Vrouwelijke docenten en hoogleraren op universiteiten, 31 december 2022
Functiegroep | tot 40 jaar | 40 tot 50 jaar | 50 tot 60 jaar | 60 jaar of ouder |
---|---|---|---|---|
Hoogleraar | 44,5 | 35,8 | 27,5 | 19 |
Universitair hoofddocent | 37,9 | 38 | 32,2 | 18,6 |
Universitair docent | 49,9 | 44,6 | 36,9 | 27 |
Het aandeel vrouwelijke hoogleraren, UHD's en UD's aan de Nederlandse universiteiten verschilt per leeftijdsgroep. Hoe jonger, hoe hoger het aandeel vrouwen. De verwachting is daarom dat het aandeel vrouwen in deze functiegroepen de komende jaren verder zal toenemen.

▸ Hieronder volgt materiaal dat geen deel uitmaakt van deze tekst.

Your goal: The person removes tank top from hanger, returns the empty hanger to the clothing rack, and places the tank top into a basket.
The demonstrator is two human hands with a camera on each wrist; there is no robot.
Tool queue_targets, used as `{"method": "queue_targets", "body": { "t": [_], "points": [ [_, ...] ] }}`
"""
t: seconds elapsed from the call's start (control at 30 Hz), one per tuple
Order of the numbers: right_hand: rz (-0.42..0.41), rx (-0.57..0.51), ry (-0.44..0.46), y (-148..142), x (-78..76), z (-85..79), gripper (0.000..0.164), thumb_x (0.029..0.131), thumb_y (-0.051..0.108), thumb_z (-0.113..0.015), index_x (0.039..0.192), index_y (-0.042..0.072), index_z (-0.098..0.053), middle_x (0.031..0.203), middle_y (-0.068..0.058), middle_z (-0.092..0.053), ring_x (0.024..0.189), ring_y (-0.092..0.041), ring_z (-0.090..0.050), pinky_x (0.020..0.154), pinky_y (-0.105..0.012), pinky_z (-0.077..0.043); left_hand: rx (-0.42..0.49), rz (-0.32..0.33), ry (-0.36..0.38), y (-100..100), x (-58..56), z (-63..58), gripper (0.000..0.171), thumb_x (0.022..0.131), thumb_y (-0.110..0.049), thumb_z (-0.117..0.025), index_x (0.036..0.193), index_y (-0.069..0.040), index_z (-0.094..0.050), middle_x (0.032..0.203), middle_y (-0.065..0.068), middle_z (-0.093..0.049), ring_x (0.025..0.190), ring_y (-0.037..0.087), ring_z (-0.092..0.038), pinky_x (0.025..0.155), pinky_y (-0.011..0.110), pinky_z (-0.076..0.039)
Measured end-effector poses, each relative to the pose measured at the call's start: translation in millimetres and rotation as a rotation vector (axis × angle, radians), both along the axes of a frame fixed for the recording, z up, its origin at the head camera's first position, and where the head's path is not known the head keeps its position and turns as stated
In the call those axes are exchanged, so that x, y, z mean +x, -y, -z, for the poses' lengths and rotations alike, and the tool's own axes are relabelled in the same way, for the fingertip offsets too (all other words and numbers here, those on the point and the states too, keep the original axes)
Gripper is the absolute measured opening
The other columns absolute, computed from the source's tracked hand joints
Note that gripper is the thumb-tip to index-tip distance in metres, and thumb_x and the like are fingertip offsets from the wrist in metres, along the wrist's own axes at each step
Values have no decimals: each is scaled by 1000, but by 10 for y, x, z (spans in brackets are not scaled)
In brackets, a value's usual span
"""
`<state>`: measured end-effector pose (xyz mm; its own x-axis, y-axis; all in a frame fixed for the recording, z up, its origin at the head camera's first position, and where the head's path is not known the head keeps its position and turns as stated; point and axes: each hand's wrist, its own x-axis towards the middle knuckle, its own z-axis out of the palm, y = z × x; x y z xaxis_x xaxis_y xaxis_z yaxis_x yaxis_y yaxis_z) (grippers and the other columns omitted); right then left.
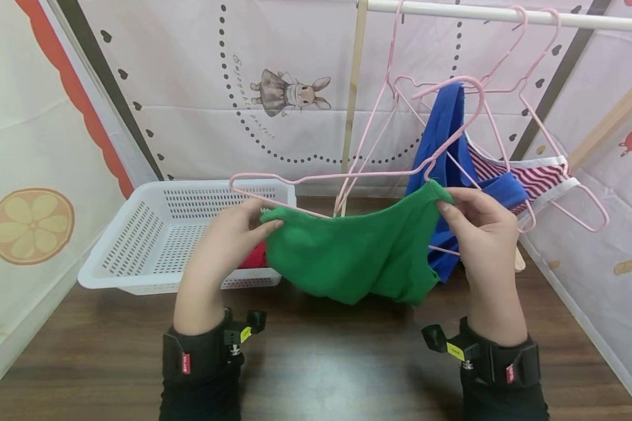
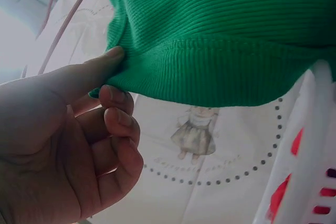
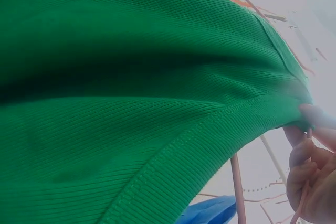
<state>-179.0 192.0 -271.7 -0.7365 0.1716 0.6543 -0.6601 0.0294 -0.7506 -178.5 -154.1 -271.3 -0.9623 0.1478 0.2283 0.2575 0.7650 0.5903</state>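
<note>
Head view: my two hands stretch a green garment [image 1: 353, 251] between them, before a pink hanger [image 1: 321, 177].

The garment is plain bright green, its fabric finely ribbed, with a stitched band along one edge in the left wrist view and a deep, shadowed fold across it in the right wrist view; its upper edge sags between my grips and the rest droops loosely above the counter [image 1: 337, 356]. My left hand [image 1: 218, 245] pinches its upper left corner between thumb and fingers, the other fingers curled in; my right hand [image 1: 487, 234] pinches the upper right corner, just beside the hanger. That hanger's left end sticks out above my left hand, just in front of the white basket [image 1: 102, 263], and a blue garment [image 1: 437, 140] hangs behind my right hand.
</note>
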Motion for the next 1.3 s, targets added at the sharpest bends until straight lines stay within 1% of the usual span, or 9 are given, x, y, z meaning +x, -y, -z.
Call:
{"method": "queue_targets", "body": {
  "t": [0.23, 0.37, 0.53, 0.7, 0.83, 0.93, 1.03, 1.17, 1.3],
  "points": [
    [88, 171, 8, 47, -16, 13, 14, 90, -1, -67, 102, -3, -72, 74, -4, -59, 64, -15, -47, 55, -19, -39, -30, 46, 35, -68, -67, 52, 44, 94, -26, -66, 135, -15, -53, 86, 7, -62, 74, 24, -55, 61, 35, -47],
    [142, 267, 13, 67, -37, 24, 14, 91, 2, -66, 103, -4, -71, 74, -3, -58, 61, -14, -45, 52, -19, -37, -5, 28, 58, -29, -102, 65, 42, 93, -28, -66, 132, -17, -55, 88, 6, -63, 78, 24, -57, 65, 35, -49],
    [159, 296, 22, 63, -72, 37, 14, 92, 4, -66, 103, -3, -71, 74, -3, -58, 60, -14, -44, 51, -19, -36, 54, 7, 42, 91, -130, 86, 43, 93, -29, -67, 132, -16, -53, 88, 7, -62, 81, 24, -57, 68, 37, -48],
    [170, 311, 31, 52, -78, 42, 14, 92, 4, -66, 103, -3, -71, 71, -4, -54, 58, -14, -43, 49, -20, -34, 139, -85, -34, 185, -80, 60, 76, 84, -27, -77, 147, -20, -35, 105, 10, -63, 95, 27, -60, 76, 45, -52],
    [165, 328, 52, 58, -69, 45, 14, 92, 6, -66, 103, 0, -72, 70, -1, -55, 60, -13, -45, 50, -20, -36, 92, -125, -154, 179, -43, 16, 95, 76, -30, -84, 152, -26, -27, 130, 10, -54, 114, 30, -53, 85, 54, -50],
    [152, 338, 61, 72, -57, 41, 14, 92, 7, -67, 103, 1, -73, 73, 2, -59, 62, -13, -48, 52, -20, -38, 7, -71, -294, 144, -27, 9, 83, 75, -27, -86, 146, -22, -43, 135, 8, -54, 122, 30, -49, 96, 55, -43],
    [140, 349, 57, 83, -47, 38, 13, 92, 6, -66, 103, 1, -73, 74, 2, -60, 63, -13, -48, 52, -19, -38, -91, -7, -475, 100, -15, 25, 66, 74, -24, -87, 133, -13, -59, 127, 8, -62, 120, 29, -54, 99, 51, -43],
    [133, 365, 56, 88, -40, 41, 13, 92, 6, -66, 103, 1, -73, 75, 1, -60, 64, -14, -47, 53, -19, -38, -164, 27, -677, 53, -13, 49, 46, 74, -23, -87, 112, -5, -69, 104, 11, -71, 99, 28, -66, 83, 43, -53],
    [116, 380, 56, 87, -36, 44, 13, 92, 5, -66, 103, 2, -73, 77, 1, -61, 66, -14, -50, 57, -18, -42, -209, 18, -781, 34, -10, 56, 32, 74, -25, -86, 91, -4, -69, 78, 10, -69, 68, 26, -66, 56, 33, -50]
  ]
}}
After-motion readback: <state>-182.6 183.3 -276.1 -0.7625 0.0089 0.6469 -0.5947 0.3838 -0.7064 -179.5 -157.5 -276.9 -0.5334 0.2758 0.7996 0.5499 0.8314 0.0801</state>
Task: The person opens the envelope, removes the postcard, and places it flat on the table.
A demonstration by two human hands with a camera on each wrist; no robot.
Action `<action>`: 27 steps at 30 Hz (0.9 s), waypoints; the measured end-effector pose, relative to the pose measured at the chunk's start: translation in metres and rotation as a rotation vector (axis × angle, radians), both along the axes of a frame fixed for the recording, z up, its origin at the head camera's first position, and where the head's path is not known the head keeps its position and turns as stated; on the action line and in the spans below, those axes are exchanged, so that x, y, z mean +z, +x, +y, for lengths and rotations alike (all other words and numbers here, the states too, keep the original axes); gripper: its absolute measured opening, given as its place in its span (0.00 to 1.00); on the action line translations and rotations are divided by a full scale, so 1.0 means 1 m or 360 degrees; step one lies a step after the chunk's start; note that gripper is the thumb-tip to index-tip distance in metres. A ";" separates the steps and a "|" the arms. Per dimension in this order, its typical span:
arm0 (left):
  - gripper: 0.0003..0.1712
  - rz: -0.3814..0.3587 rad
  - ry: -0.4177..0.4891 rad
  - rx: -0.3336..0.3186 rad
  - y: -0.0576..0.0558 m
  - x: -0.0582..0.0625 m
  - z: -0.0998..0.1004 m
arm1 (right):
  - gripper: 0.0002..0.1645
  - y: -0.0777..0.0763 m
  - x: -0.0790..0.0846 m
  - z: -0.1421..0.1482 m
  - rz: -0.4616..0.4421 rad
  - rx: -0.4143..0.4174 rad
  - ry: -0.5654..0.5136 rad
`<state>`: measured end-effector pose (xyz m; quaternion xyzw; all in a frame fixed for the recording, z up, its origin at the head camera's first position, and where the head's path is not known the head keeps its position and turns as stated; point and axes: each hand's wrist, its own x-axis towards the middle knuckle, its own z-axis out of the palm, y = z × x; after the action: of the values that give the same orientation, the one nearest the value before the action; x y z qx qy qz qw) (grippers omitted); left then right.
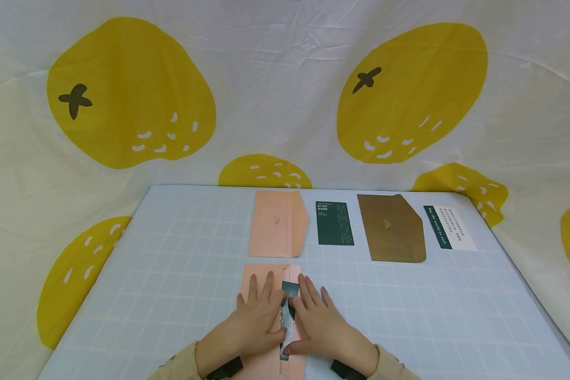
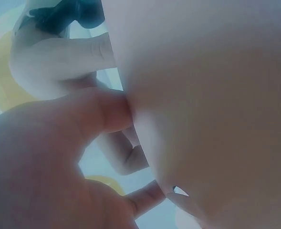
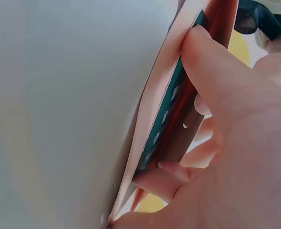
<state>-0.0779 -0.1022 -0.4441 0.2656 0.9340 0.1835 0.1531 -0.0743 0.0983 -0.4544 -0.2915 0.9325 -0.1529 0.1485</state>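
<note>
A pink envelope (image 1: 261,364) lies nearest me on the table, its mouth facing right. A dark green card with white print (image 1: 287,318) shows as a narrow strip in that mouth; the rest is hidden inside. My left hand (image 1: 254,322) spreads over the envelope's body, thumb and index finger holding the mouth's edge. On the flap side, my right hand (image 1: 320,323) holds the card's exposed long edge between thumb and index finger, its other fingers stretched over the flap. The right wrist view shows the card (image 3: 165,117) between the flap and the envelope's parted front panel.
Behind the hands, from left to right, lie another pink envelope (image 1: 268,224), a green card (image 1: 334,224), a brown envelope (image 1: 390,229) and a white-and-green card (image 1: 451,228). The table (image 1: 161,274) is pale blue with a grid. A white cloth (image 1: 275,95) with yellow fruit prints hangs around it.
</note>
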 end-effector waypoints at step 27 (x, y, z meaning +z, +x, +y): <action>0.37 0.0075 -0.0023 0.0026 0.003 -0.004 0.002 | 0.44 -0.016 0.008 0.015 -0.0251 0.0075 -0.0090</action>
<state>-0.0751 -0.1005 -0.4478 0.2612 0.9408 0.1715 0.1314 -0.0901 0.1133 -0.4463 -0.3044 0.9062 -0.1982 0.2167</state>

Op 31 december 2022 was 19,0% van de hoogleraren (fte's) van 60 jaar of ouder een vrouw. Van de hoogleraren jonger dan 40 jaar was dat 44,5%. Bij de universitaire docenten (UD's) was het aandeel vrouwen in elke onderscheiden leeftijdsgroep groter dan bij hoogleraren en bij UHD’s. Van de UD's jonger dan 40 jaar was de helft een vrouw.